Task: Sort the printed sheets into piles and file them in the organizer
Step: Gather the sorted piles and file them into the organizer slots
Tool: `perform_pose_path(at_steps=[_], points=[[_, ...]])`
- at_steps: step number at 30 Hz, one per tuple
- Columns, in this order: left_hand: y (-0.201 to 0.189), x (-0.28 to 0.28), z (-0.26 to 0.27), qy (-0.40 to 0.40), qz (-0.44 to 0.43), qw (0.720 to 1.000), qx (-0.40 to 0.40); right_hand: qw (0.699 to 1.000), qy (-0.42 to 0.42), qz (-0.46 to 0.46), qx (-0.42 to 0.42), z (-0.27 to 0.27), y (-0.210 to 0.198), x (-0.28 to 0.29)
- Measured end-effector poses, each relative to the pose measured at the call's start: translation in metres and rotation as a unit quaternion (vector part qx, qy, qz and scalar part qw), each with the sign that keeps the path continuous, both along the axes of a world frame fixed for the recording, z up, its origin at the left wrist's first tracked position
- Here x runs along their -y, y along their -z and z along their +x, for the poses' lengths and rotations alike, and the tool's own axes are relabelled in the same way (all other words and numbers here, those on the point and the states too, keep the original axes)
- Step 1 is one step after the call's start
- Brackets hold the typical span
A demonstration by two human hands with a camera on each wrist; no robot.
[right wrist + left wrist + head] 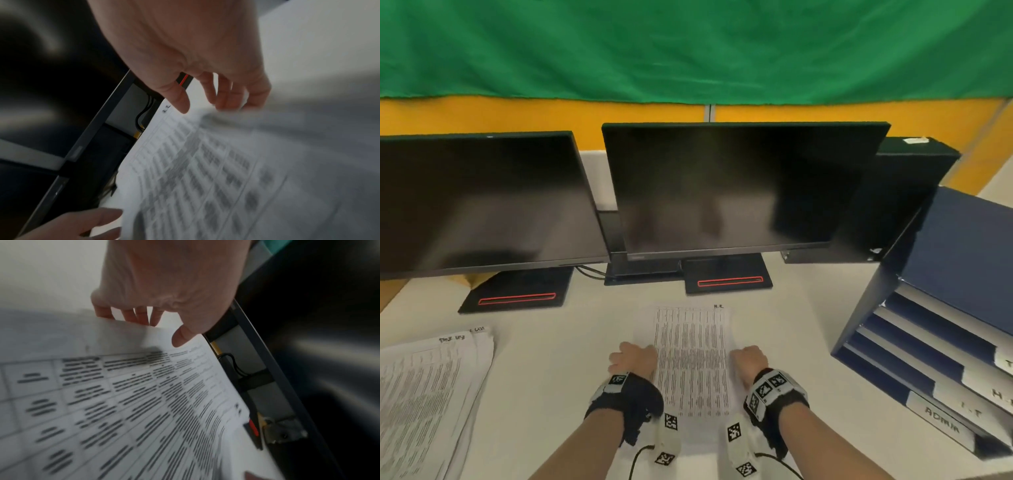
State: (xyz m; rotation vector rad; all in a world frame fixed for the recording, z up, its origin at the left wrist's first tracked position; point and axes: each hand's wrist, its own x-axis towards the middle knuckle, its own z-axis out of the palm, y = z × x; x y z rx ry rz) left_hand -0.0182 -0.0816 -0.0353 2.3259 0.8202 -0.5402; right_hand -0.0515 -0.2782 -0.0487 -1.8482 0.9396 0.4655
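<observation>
A printed sheet [691, 359] with a dense table and a handwritten mark at its top right corner is held over the middle of the desk. My left hand [635, 358] pinches its left edge and my right hand [748, 363] pinches its right edge. In the left wrist view the left hand [156, 327] has its thumb on top of the sheet [123, 394] and its fingers [131, 316] behind the edge. The right hand [205, 104] grips the sheet [205, 162] the same way. A fanned pile of printed sheets [424, 394] lies at the left. The blue organizer [945, 260] stands at the right, its trays bearing labels.
Two dark monitors [482, 202] [736, 188] stand on black bases along the back of the white desk [551, 359]. A black box [914, 192] sits behind the organizer. Cables run from both wrist bands toward the desk's near edge.
</observation>
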Motion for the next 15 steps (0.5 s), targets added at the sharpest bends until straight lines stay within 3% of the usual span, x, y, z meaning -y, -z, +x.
perform_pose_path(at_steps=[4,8,11,15], points=[[0.0,0.008,0.006,-0.087,-0.133,0.987,0.009,0.999,-0.014,0.046,0.0,-0.01,-0.013,-0.007],[0.016,-0.001,0.012,-0.046,-0.204,0.978,0.018,0.992,0.002,0.058,0.112,-0.023,-0.019,-0.005],[-0.009,0.007,0.015,-0.041,-0.232,0.963,0.133,0.97,0.05,0.076,0.224,-0.022,-0.041,-0.001],[-0.066,0.038,0.013,0.0,-0.321,0.895,0.309,0.929,0.077,0.079,0.354,-0.014,-0.09,0.007]])
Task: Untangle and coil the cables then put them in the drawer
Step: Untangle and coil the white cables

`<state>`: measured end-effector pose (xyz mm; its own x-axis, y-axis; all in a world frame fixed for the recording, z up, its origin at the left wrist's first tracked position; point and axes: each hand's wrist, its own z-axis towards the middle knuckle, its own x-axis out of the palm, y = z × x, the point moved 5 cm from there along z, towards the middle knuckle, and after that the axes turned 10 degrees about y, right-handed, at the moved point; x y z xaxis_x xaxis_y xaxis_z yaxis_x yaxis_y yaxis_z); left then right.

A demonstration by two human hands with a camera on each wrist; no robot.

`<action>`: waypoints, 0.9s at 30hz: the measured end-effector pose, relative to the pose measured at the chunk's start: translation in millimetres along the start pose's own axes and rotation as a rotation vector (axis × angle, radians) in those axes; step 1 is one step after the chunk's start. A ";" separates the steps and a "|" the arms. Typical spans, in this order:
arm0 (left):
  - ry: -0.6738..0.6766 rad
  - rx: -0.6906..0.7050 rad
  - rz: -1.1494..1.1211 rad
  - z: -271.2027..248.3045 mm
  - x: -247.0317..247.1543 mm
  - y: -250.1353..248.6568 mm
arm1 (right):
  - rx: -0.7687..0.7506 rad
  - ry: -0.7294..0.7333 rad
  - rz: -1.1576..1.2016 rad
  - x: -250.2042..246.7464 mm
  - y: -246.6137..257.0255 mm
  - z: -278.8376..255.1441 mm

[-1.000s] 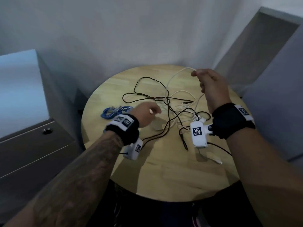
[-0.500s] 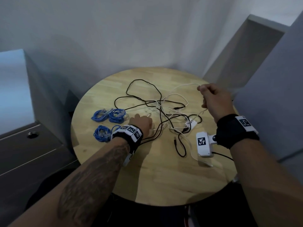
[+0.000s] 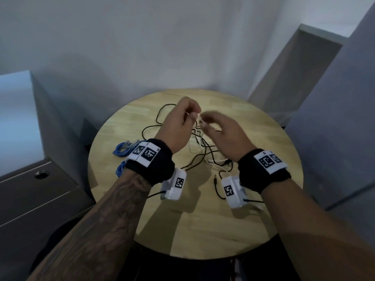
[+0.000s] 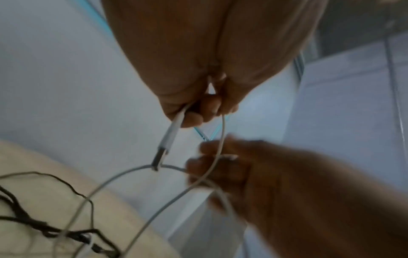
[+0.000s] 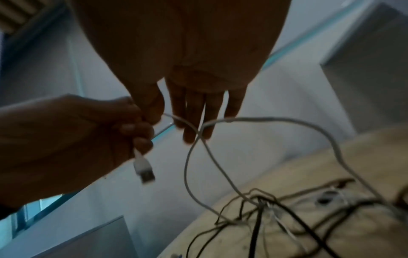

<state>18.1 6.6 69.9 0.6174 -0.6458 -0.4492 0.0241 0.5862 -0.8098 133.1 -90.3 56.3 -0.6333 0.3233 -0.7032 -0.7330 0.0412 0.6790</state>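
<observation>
Above the middle of the round wooden table (image 3: 203, 230), my two hands meet on a white cable (image 4: 110, 183). My left hand (image 3: 191, 116) pinches it just behind its USB plug (image 4: 167, 137), which hangs down (image 5: 143, 167). My right hand (image 3: 205, 120) holds the same cable a little further along, and a loop of it (image 5: 287, 120) runs down from that hand. Below, the white cable stays tangled with thin black cables (image 3: 150, 128) on the tabletop. Two coiled blue cables (image 3: 125, 148) lie at the table's left edge.
A grey cabinet stands left of the table, its drawers (image 3: 30, 191) closed and a round lock (image 3: 41, 175) on the top one. White walls and a grey panel (image 3: 294, 74) hem in the table behind and to the right. A black plug end (image 3: 215, 177) lies near my right wrist.
My left hand has risen off the table with the white cable's plug end. My right hand has moved left to meet it, so both now hold the cable close together.
</observation>
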 end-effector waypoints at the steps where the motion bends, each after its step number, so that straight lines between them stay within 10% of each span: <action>1: -0.058 0.008 -0.067 0.4 -5.6 -0.9 | 0.019 0.062 0.065 6.8 -1.4 1.0; 7: 0.073 -0.198 -0.035 -11.1 -8.8 12.3 | -0.062 -0.261 0.236 -29.4 6.2 0.5; 11: 0.253 -0.440 -0.568 -20.9 2.7 5.6 | -0.077 -0.299 0.281 -26.1 6.1 0.1; 14: 0.319 -0.374 -1.048 -22.2 -2.2 -8.4 | -0.081 -0.243 0.056 -19.6 -4.8 3.7; 19: 0.182 -0.244 -1.198 -22.3 -16.6 -8.3 | 0.100 0.150 -0.339 3.3 -34.0 4.6; 23: 0.103 -0.248 -1.236 -21.4 -17.7 -7.0 | 0.105 -0.150 -0.613 -16.5 -19.7 1.0; 27: 0.026 -0.290 -1.507 -20.0 -26.9 -3.7 | -0.022 -0.461 0.173 -41.8 1.3 -7.3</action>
<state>-14.3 12.0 77.4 0.1471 -0.5431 0.8267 0.4437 -0.7107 -0.5459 156.9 -110.7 85.1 -0.5741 0.7084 -0.4105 -0.6349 -0.0686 0.7695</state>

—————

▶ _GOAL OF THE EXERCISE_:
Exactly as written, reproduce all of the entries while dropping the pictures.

▶ _ANSWER TO THIS EXERCISE_:
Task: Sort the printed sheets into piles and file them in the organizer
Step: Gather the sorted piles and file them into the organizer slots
Tool: `perform_pose_path(at_steps=[_], points=[[_, ...]])`
- at_steps: step number at 30 Hz, one per tuple
- Columns, in this order: left_hand: y (-0.201 to 0.189), x (-0.28 to 0.28), z (-0.26 to 0.27), qy (-0.40 to 0.40), qz (-0.44 to 0.43), qw (0.720 to 1.000), qx (-0.40 to 0.40); right_hand: qw (0.699 to 1.000), qy (-0.42 to 0.42), qz (-0.46 to 0.46), qx (-0.42 to 0.42), z (-0.27 to 0.27), y (-0.210 to 0.198), x (-0.28 to 0.29)
- Measured end-effector poses, each relative to the pose measured at the call's start: translation in metres and rotation as a unit quaternion (vector part qx, qy, qz and scalar part qw), each with the sign that keeps the path continuous, both along the axes of a world frame fixed for the recording, z up, its origin at the left wrist's first tracked position
- Here x runs along their -y, y along their -z and z along their +x, for the poses' lengths and rotations alike, and the tool's own axes are relabelled in the same way (all other words and numbers here, those on the point and the states too, keep the original axes)
- Step 1 is one step after the call's start
- Brackets hold the typical span
A demonstration by two human hands with a camera on each wrist; no robot.
[right wrist + left wrist + head] 
State: (xyz m; rotation vector rad; all in a world frame fixed for the recording, z up, its origin at the left wrist's first tracked position; point and axes: each hand's wrist, its own x-axis towards the middle knuckle, its own z-axis out of the palm, y = z × x; x y z rx ry rz) left_hand -0.0182 -0.0816 -0.0353 2.3259 0.8202 -0.5402; right_hand -0.0515 -0.2782 -0.0487 -1.8482 0.9396 0.4655
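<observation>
A printed sheet [691, 359] with a dense table and a handwritten mark at its top right corner is held over the middle of the desk. My left hand [635, 358] pinches its left edge and my right hand [748, 363] pinches its right edge. In the left wrist view the left hand [156, 327] has its thumb on top of the sheet [123, 394] and its fingers [131, 316] behind the edge. The right hand [205, 104] grips the sheet [205, 162] the same way. A fanned pile of printed sheets [424, 394] lies at the left. The blue organizer [945, 260] stands at the right, its trays bearing labels.
Two dark monitors [482, 202] [736, 188] stand on black bases along the back of the white desk [551, 359]. A black box [914, 192] sits behind the organizer. Cables run from both wrist bands toward the desk's near edge.
</observation>
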Motion for the next 15 steps (0.5 s), targets added at the sharpest bends until straight lines stay within 3% of the usual span, x, y, z meaning -y, -z, +x.
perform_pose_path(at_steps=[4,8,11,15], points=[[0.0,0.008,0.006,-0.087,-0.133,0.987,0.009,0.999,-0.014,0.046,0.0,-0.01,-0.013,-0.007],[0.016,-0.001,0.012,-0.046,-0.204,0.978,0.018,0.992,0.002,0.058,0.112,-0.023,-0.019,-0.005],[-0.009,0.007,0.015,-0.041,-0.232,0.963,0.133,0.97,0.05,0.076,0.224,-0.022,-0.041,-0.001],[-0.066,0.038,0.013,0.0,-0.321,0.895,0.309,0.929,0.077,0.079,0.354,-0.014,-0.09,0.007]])
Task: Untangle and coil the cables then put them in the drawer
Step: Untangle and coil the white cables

`<state>`: measured end-effector pose (xyz mm; its own x-axis, y-axis; all in a world frame fixed for the recording, z up, its origin at the left wrist's first tracked position; point and axes: each hand's wrist, its own z-axis towards the middle knuckle, its own x-axis out of the palm, y = z × x, the point moved 5 cm from there along z, towards the middle knuckle, and after that the axes turned 10 degrees about y, right-handed, at the moved point; x y z xaxis_x xaxis_y xaxis_z yaxis_x yaxis_y yaxis_z); left then right.

A demonstration by two human hands with a camera on each wrist; no robot.

`<action>`: waypoints, 0.9s at 30hz: the measured end-effector pose, relative to the pose measured at the chunk's start: translation in millimetres along the start pose's own axes and rotation as a rotation vector (axis × angle, radians) in those axes; step 1 is one step after the chunk's start. A ";" separates the steps and a "|" the arms. Typical spans, in this order:
arm0 (left):
  - ry: -0.6738..0.6766 rad
  - rx: -0.6906..0.7050 rad
  - rz: -1.1494..1.1211 rad
  - z: -271.2027..248.3045 mm
  - x: -247.0317..247.1543 mm
  - y: -250.1353..248.6568 mm
arm1 (right):
  - rx: -0.7687..0.7506 rad
  - ry: -0.7294..0.7333 rad
  - rz: -1.1576..1.2016 rad
  - x: -250.2042..246.7464 mm
  - y: -246.6137..257.0255 mm
  - z: -278.8376..255.1441 mm

[-1.000s] 
[-0.500s] 
[+0.000s] 
[+0.000s] 
[+0.000s] 

<state>18.1 6.6 69.9 0.6174 -0.6458 -0.4492 0.0241 0.5862 -0.8098 133.1 -90.3 56.3 -0.6333 0.3233 -0.7032 -0.7330 0.0412 0.6790</state>
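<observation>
Above the middle of the round wooden table (image 3: 203, 230), my two hands meet on a white cable (image 4: 110, 183). My left hand (image 3: 191, 116) pinches it just behind its USB plug (image 4: 167, 137), which hangs down (image 5: 143, 167). My right hand (image 3: 205, 120) holds the same cable a little further along, and a loop of it (image 5: 287, 120) runs down from that hand. Below, the white cable stays tangled with thin black cables (image 3: 150, 128) on the tabletop. Two coiled blue cables (image 3: 125, 148) lie at the table's left edge.
A grey cabinet stands left of the table, its drawers (image 3: 30, 191) closed and a round lock (image 3: 41, 175) on the top one. White walls and a grey panel (image 3: 294, 74) hem in the table behind and to the right. A black plug end (image 3: 215, 177) lies near my right wrist.
My left hand has risen off the table with the white cable's plug end. My right hand has moved left to meet it, so both now hold the cable close together.
</observation>
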 end-effector waypoints at the steps where the motion bends, each after its step number, so that straight lines between them stay within 10% of each span: <action>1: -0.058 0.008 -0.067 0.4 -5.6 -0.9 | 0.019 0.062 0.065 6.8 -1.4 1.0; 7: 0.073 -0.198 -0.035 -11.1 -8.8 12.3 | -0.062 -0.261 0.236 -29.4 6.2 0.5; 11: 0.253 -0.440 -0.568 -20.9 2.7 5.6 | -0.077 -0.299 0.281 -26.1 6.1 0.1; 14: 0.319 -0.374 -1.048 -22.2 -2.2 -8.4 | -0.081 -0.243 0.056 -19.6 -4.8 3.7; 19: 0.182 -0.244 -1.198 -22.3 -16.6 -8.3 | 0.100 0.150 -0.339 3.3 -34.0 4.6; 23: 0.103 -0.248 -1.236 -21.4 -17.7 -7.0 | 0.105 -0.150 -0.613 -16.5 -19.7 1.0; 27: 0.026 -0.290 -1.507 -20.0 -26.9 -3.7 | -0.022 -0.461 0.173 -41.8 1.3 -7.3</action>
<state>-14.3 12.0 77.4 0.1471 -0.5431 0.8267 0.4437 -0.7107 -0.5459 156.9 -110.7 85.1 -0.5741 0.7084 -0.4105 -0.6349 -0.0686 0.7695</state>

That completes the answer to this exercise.